My old radio consultant Des was the best of the best, he was a great people person. He was like the old time-travelling medicine man preaching about his miraculous all-ailments remedy from the back of his chuck wagon.
Des was great at selling an idea, and brilliant at taking bullsh*t and making it look like an award winning sculpture titled "Angus Expresses Himself in the Colour Brown".
He was so clever at dispensing ideas, but more than that, he would explain how to spin things and create magic using zero budget and a microphone. He introduced me to the idea of "smoke and mirrors". He taught me the magic of illusionists. He taught me that you can make anything seem like something with the right words, sound effects and pizzazz. (I spent 10 minutes trying to spell pizzazz.
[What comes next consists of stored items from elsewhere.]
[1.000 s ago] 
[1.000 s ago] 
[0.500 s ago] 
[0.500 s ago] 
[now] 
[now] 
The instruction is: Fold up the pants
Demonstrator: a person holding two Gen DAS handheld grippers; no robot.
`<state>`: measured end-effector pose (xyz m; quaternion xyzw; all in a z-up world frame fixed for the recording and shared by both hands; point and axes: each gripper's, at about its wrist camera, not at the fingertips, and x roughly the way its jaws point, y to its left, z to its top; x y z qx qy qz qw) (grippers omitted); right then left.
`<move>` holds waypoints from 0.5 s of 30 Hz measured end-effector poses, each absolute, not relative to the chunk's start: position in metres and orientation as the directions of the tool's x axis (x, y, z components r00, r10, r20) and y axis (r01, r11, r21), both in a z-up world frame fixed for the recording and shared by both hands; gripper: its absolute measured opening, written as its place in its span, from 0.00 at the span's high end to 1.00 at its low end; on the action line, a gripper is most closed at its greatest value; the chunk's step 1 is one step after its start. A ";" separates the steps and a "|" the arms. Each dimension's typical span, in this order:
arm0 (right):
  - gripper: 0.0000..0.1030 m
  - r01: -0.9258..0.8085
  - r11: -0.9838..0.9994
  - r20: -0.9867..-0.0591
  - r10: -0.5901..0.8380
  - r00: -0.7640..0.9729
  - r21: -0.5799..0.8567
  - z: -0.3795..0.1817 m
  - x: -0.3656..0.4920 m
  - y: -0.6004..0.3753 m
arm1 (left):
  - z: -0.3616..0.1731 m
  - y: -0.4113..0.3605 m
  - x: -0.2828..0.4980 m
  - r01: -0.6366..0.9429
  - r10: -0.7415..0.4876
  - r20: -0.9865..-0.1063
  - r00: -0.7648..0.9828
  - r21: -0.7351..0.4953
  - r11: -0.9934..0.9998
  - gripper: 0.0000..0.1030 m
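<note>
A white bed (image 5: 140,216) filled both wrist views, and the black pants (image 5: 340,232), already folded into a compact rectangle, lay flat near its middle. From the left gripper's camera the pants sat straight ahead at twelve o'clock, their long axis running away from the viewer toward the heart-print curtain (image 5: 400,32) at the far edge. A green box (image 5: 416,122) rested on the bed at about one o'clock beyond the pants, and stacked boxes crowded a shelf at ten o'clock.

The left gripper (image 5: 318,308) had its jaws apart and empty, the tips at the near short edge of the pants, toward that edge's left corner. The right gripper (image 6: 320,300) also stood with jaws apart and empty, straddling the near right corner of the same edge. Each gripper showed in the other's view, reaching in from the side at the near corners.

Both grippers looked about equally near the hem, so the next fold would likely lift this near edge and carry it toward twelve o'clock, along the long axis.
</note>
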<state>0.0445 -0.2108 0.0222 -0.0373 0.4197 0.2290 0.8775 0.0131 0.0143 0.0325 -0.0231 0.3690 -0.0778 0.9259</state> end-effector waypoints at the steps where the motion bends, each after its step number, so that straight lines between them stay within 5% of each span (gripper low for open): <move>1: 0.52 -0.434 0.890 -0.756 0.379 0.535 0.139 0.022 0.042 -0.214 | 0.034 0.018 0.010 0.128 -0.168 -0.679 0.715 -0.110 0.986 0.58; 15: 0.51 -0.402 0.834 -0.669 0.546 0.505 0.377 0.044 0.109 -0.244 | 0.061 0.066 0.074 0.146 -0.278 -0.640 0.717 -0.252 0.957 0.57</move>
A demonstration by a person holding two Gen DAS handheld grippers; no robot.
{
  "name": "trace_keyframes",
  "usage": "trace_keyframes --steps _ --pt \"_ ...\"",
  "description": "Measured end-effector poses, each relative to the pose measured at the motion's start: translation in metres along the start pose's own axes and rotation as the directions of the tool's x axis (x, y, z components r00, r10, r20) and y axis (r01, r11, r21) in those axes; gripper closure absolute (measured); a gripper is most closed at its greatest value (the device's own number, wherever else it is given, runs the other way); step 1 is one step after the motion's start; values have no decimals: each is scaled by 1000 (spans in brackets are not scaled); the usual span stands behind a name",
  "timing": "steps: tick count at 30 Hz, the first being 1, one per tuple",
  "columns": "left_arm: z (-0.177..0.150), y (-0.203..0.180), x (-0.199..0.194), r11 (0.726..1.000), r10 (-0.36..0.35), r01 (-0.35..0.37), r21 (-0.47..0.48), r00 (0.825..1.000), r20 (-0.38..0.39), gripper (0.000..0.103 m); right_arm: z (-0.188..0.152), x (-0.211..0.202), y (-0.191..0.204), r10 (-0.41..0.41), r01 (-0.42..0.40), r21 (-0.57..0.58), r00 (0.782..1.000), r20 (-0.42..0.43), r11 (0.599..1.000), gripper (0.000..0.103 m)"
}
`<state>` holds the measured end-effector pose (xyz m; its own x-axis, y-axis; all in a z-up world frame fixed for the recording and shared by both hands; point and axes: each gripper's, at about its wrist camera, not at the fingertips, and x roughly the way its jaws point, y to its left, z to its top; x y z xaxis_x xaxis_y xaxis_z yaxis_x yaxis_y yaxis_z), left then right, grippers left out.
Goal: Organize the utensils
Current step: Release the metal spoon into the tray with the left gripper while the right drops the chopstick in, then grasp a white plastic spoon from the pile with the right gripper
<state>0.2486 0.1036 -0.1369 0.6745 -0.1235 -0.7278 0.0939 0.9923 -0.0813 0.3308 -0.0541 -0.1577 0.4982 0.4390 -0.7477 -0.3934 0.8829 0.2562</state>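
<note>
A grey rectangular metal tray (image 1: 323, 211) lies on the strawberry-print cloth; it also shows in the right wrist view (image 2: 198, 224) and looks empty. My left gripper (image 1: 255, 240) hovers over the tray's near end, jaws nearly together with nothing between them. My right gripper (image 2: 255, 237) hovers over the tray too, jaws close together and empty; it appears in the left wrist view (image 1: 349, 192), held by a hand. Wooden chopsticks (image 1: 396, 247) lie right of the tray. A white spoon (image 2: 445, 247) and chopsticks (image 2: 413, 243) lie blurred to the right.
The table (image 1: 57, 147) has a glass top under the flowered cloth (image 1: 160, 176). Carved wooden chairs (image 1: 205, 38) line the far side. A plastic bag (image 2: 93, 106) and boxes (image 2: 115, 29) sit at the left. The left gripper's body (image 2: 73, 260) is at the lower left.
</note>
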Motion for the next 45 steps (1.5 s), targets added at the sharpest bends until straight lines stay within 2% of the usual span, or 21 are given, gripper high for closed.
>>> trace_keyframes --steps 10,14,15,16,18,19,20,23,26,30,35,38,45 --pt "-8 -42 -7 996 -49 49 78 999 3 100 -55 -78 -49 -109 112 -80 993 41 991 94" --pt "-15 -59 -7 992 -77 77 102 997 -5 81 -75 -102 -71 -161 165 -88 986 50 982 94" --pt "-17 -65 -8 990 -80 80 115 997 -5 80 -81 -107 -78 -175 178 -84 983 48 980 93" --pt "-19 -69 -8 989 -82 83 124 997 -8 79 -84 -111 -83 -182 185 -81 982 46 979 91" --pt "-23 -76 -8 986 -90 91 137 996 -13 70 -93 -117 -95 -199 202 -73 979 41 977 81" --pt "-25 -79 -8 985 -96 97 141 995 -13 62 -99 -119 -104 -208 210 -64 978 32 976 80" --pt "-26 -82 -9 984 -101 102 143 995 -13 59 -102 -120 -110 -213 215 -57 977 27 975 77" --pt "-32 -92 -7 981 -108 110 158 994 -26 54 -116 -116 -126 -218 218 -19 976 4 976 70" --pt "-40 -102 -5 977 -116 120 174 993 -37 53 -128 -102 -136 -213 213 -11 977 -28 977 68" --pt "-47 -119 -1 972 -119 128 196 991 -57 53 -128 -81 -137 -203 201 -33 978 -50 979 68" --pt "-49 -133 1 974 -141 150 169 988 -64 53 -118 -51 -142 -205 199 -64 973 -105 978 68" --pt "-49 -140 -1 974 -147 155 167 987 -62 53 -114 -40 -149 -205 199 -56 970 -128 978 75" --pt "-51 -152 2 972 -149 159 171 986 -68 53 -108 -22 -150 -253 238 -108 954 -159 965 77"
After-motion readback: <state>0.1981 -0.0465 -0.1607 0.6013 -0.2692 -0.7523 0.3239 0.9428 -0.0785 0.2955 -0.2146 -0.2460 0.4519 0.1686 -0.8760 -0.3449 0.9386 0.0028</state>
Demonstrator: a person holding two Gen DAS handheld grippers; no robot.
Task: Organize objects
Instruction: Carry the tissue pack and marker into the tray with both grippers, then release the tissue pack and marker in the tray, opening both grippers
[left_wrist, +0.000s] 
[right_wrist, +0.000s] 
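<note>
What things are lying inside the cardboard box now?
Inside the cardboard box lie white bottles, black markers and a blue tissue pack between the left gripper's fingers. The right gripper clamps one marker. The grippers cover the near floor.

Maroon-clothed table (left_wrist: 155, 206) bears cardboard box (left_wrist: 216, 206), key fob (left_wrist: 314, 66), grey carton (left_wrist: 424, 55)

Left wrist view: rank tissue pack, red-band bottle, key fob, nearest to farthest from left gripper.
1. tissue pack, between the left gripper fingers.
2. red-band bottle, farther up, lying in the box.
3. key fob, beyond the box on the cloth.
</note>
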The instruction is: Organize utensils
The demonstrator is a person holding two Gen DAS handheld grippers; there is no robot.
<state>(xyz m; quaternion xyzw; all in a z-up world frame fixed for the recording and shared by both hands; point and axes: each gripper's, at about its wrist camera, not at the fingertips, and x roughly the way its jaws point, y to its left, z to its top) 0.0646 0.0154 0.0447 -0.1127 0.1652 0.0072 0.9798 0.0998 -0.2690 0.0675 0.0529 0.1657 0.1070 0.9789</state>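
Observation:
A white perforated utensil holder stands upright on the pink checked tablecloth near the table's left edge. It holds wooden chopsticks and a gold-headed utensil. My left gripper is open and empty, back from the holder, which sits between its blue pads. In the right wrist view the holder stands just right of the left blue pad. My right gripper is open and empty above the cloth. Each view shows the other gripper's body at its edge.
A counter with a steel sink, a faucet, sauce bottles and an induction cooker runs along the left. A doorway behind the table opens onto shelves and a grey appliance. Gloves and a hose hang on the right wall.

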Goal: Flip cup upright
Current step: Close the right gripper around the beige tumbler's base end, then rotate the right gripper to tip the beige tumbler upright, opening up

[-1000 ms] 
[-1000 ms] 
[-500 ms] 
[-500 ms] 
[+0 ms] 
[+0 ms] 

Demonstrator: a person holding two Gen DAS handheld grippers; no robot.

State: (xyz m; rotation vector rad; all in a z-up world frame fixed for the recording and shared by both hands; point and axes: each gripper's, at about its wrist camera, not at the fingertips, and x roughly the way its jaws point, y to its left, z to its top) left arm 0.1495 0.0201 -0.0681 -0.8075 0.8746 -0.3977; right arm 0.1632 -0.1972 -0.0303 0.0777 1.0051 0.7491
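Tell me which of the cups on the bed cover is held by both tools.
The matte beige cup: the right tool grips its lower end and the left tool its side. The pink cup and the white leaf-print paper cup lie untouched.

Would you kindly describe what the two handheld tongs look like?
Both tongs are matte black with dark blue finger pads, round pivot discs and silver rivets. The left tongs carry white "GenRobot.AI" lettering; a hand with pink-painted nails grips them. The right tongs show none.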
My phone kept wanting to make it "pizzas". I do not use pizzas in my smoke and mirrors routine. Plenty of pizzazz though).
The key to making people listen, stay listening, do what you want or "quick, look over there" is to create an illusion. Or a diversion. Create a diversion? Brilliant! Brilliant Mr Politician! Brilliant political Brain Trust! You smoke and mirrored us. You created a brilliant, ludicrously unnecessary diversion.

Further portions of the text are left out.